The actual tests will actually be less though. Based on the actual rules themselves certain rules ensure that lower rules will always be true (Eg. When 'All Search Query words appear in description' then rule 'Some Search Query words appear in description' will always be true). Still is the level of effort in writing out each of these test cases worth it? Is this the level of testing that is typically called for when talking about 100% test coverage in TDD? If not then what would be an acceptable alternative testing strategy?

Best Answer

Your question implies that TDD has something to do with "writing all test cases first". IMHO that's not "in the spirit of TDD", actually it's against it. Remember that TDD stands for "test driven development", so you need only those test cases which really "drive" your implementation, not more. And as long as your implementation is not designed in a way where the number of code blocks grows exponentially with each new requirement, you won't need an exponential number of test cases either. In your example, the TDD cycle probably will look like this:

  • start with the first requirement from your list : words with "Exact match on name" must get a higher score than everything else
  • now you write a first test case for this (for example: a word matching a given query) and implement the minimal amount of working code which makes that test pass
  • add a second test case for the first requirement (for example: a word not matching the query), and before adding a new test case, change your existing code until the 2nd test passes
  • depending on details of your implementation, feel free to add more test cases, for example, an empty query, an empty word etc (remember: TDD is a white box approach, you can make use of the fact that you know your implementation when you design your test cases).

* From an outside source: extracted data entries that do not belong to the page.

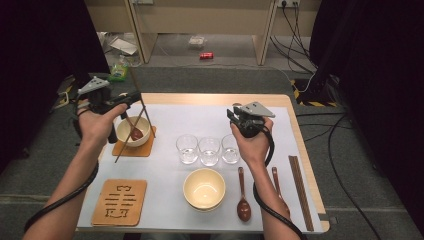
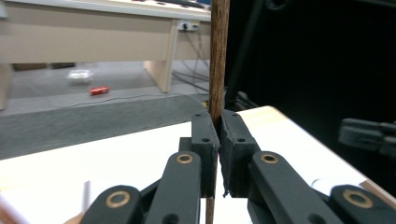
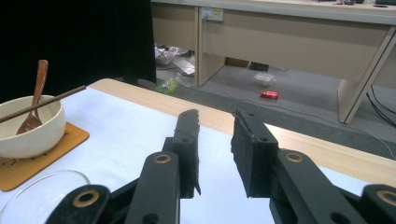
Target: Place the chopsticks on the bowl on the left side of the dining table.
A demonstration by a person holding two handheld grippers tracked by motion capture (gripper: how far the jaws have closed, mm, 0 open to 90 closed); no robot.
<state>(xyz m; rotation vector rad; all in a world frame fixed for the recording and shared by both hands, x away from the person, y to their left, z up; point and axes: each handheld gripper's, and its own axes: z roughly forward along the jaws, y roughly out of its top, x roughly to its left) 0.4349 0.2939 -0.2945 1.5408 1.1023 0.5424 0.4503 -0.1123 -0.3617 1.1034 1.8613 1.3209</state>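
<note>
Dark wooden chopstick (image 1: 136, 97) clamped in left claw (image 1: 134, 98), slanting toward cream bowl (image 1: 133, 131) at 6 o'clock; right claw (image 1: 233, 116) apart, empty

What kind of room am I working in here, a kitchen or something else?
Probably a lab or office staged as a dining setup, not a kitchen: black curtains flank the table, cables trail over grey carpet, and office desks stand behind.
</note>
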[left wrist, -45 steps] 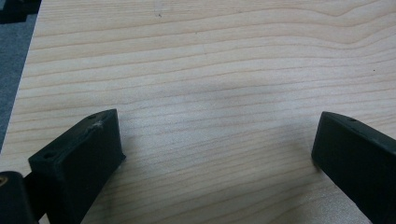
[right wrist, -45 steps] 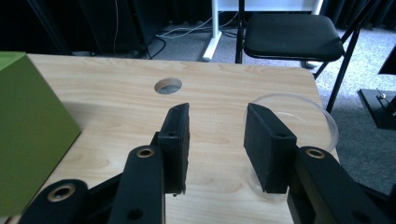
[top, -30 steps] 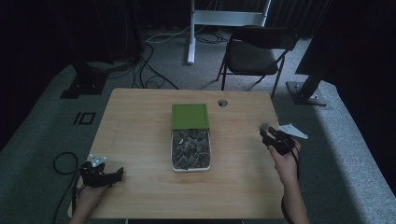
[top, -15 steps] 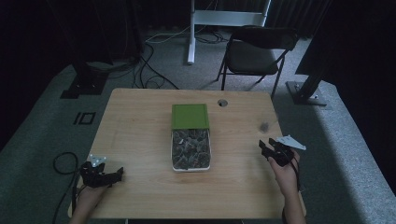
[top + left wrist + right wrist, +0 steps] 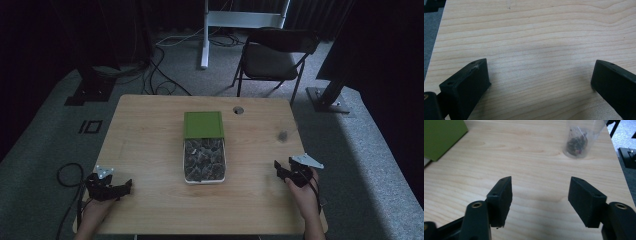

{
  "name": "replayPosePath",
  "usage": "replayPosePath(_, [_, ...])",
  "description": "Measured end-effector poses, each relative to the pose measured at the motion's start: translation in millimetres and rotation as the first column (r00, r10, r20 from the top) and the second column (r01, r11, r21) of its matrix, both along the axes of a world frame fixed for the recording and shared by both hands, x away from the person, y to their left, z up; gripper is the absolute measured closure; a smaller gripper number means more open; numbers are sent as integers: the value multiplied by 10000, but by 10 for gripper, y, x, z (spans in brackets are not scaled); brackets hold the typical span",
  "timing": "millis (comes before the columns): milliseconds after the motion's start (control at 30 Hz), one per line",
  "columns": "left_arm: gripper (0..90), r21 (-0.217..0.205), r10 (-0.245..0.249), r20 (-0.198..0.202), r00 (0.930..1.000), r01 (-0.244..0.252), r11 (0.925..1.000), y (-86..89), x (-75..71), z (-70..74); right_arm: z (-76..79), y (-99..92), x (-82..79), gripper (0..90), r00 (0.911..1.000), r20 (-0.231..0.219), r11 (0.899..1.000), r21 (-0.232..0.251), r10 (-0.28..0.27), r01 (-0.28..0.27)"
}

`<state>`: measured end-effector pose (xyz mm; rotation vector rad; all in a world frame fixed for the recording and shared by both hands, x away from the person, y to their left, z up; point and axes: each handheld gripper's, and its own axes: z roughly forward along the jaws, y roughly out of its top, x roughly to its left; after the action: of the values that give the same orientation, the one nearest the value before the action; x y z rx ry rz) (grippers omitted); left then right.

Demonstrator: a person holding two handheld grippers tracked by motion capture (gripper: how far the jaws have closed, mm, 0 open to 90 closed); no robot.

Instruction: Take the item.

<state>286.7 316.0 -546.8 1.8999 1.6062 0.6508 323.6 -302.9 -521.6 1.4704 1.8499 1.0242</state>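
A white tray filled with small dark packets sits mid-table, and a green lid lies against its far end. The same green lid shows at the upper left of the right gripper view. A clear plastic cup with a dark clump in its bottom stands on the right side of the table, and the high view shows the cup faintly. My right gripper is open and empty, short of the cup. My left gripper is open over bare wood near the front left corner.
In the high view the left gripper and right gripper sit near the table's front edge. A cable hole is at the far side. A folding chair and stand legs are behind the table.
My right gripper has drawn back from the cup toward the near edge of the table. The left gripper has stayed where it was.
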Motion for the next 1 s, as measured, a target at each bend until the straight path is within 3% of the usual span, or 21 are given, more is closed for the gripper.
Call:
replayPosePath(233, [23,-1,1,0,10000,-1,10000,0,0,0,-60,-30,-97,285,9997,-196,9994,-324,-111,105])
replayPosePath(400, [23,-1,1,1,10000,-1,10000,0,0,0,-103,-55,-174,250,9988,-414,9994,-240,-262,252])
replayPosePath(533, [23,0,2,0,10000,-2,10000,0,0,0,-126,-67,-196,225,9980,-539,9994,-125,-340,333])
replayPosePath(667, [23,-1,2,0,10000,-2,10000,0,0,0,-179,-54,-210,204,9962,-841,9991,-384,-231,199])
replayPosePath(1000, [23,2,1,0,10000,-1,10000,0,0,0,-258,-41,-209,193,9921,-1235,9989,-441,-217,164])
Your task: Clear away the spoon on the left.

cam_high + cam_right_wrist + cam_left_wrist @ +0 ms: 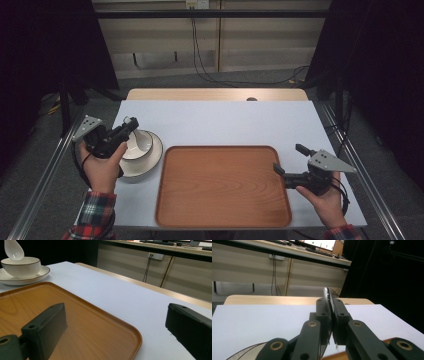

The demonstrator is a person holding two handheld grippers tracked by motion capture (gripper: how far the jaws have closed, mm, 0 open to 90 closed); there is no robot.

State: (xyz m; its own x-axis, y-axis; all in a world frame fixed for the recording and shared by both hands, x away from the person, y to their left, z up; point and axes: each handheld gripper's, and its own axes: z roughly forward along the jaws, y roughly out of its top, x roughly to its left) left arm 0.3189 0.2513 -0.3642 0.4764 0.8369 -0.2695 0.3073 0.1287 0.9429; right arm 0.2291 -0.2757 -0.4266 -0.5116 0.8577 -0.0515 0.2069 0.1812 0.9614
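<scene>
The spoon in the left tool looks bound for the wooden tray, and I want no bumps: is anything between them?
Nothing visible. The spoon hangs over the bowl on its plate; the tray lies just beside, bare, with the right tool open at its far edge.

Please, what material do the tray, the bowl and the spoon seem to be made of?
Tray: probably wood or a wood-look laminate, showing brown grain and a soft sheen. Bowl: probably glazed ceramic, glossy white with a thin dark rim line. Spoon: glossy white with highlights, so likely ceramic too, though hard plastic could look the same.
</scene>
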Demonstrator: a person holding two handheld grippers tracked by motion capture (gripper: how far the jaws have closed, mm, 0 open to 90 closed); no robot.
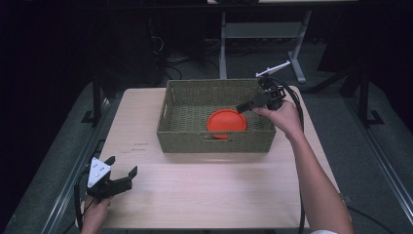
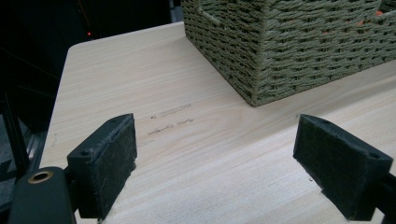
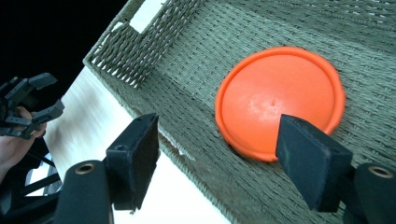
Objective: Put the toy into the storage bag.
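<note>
- Orange disc [image 1: 226,122]: round, shallow, with a raised rim; lies flat on the floor of the basket, near side, right of centre, close against the near wall. In the right gripper view [image 3: 280,100] its face reads smooth and slightly matt.
- Handling, judged: likely light, stiff moulded plastic; not fragile. The smooth face may slip, so the rim is the place to pinch, best at the far or right edge, where the near wall does not crowd the fingers.
- Woven basket [image 1: 170,114]: olive-green, rectangular, open-topped, with handle slots; stands at the far middle of the worktop [image 1: 204,190].
- Right gripper [image 1: 243,107]: over the right end of the basket, pointed in toward the disc. Fingers [image 3: 135,158] apart, nothing between them; one pad hangs over the disc's edge without pressing on it.
- Left gripper [image 1: 124,176]: at the near left corner of the worktop, well apart from the basket. Fingers [image 2: 107,161] wide apart, bare wood between them.
</note>
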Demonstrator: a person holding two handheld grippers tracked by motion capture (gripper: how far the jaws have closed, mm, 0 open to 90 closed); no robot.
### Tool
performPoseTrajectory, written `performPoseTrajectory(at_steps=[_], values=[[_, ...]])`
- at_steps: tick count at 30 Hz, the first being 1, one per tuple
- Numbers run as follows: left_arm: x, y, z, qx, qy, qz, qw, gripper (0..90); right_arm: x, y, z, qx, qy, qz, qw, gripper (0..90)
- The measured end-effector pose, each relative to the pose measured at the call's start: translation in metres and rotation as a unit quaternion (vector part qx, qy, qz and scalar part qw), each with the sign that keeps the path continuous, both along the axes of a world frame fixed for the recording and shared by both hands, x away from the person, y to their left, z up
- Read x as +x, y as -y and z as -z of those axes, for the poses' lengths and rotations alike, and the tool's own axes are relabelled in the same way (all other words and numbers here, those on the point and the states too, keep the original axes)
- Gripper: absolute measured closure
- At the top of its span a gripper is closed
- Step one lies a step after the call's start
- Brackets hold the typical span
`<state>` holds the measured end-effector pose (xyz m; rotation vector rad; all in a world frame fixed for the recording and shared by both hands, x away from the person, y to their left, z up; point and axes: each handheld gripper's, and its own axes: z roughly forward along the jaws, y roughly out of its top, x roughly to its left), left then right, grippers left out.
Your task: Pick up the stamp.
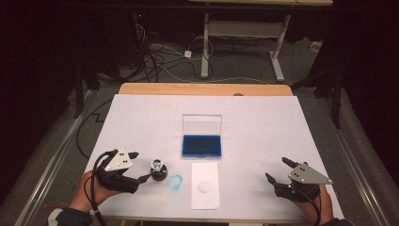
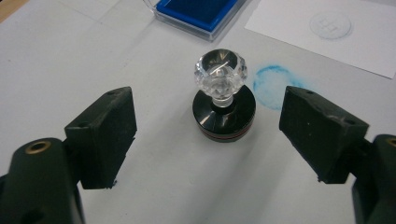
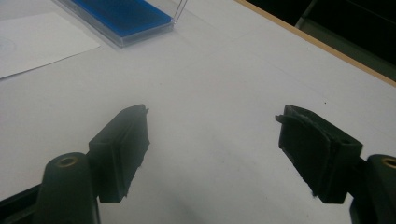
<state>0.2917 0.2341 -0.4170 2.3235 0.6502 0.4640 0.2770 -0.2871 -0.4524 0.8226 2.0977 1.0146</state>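
So the left claw (image 2: 210, 135) is wide open, nothing in it, and the stamp (image 2: 223, 100) stands upright on the worktop (image 1: 141, 122) a bit ahead of the gap between its jaws, touching neither of them. It's the one with a clear faceted knob on a black round base. In the high view the left claw (image 1: 139, 165) sits at about 9 o'clock from the stamp (image 1: 158, 170), just beside it.

Going outward: right at the stamp's 3 o'clock there's a smudgy blue ring of ink (image 1: 175, 181) on the worktop itself. Then comes the sheet of paper (image 1: 205, 186) with a faint round print (image 1: 205, 186) on it. At 12 o'clock from the paper is the blue ink pad (image 1: 202, 145) with its clear lid propped up.

The right claw (image 1: 277, 170) is over at 3 o'clock, well apart from everything, also open and empty, above bare worktop.

My read: this is the stamp either being parked or about to be grabbed, can't tell which from one moment. If it's a pickup, the left claw needs to ease forward so the jaws straddle the base or the knob's neck, then close square. The knob looks slick, so the black base seems the safer bite.
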Motion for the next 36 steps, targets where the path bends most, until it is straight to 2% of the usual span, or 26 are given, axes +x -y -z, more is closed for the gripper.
performPoseTrajectory(at_steps=[4,17,24,28,36], values=[[0.003,0.002,-0.001,-0.003,-0.001,0.003,1.0,18.0,0.0,0.001,0.0,0.001,0.0,0.0,1.0,23.8],[0.009,0.008,-0.001,0.007,-0.007,0.018,0.9998,18.0,0.001,-0.001,0.001,-0.004,-0.002,-0.004,1.0,23.8],[0.009,0.014,-0.001,0.019,-0.011,0.028,0.9994,18.0,0.0,-0.001,0.001,-0.007,-0.002,-0.003,1.0,23.8],[0.009,0.013,-0.002,0.018,-0.013,0.028,0.9994,18.0,0.0,-0.001,0.001,-0.007,-0.002,-0.004,1.0,23.8],[0.015,0.018,0.001,0.023,-0.026,0.041,0.9986,18.0,0.004,-0.005,0.001,-0.009,-0.005,-0.009,0.9999,23.9]])
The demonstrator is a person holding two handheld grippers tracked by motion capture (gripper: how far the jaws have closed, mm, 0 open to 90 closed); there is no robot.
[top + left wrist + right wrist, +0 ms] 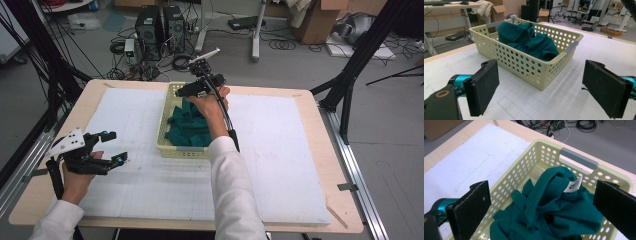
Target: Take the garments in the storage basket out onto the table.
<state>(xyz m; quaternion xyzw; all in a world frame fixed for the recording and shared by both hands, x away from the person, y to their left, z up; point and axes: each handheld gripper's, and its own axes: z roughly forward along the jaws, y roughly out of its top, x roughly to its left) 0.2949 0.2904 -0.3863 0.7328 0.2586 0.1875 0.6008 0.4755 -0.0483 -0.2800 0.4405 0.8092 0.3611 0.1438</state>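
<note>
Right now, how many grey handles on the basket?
2. One grey handle sits on the far end wall of the basket, behind the green cloth; the other grey handle is on the opposite end.

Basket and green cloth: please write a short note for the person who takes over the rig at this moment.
Right gripper: open, nothing between the jaws, above the far part of the basket.
Left gripper: open, empty, over the mat left of the basket.
Cloth: bunched inside the basket, white tag showing on top.
Done: the cloth lies in the basket and no jaw holds it.
Left: likely only to draw the right gripper back; one corner may sit on the rim, check it.
</note>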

Then, start with the 2nd requirement:

  • "All words of search query in name or a synonym of the result" must get a lower score than "Exact match on name", but a higher score than everything else.
  • now build test cases for this new requirement, just like above, one after another, and implement the next part of your code after each new test. Don't forget to refactor in between, your code as well as your test cases.

Here comes the catch: when you add test cases for requirement/category number "n", you will only have to add tests for making sure that the score of the category "n-1" is higher than the score for category "n". You will not have to add any test cases for every other combination of the categories 1,...,n-1, since the tests you have written before will make sure that the scores of that categories will still be in the correct order.

So this will give you a number of test cases which grows approximately linear with the number of requirements, not exponentially.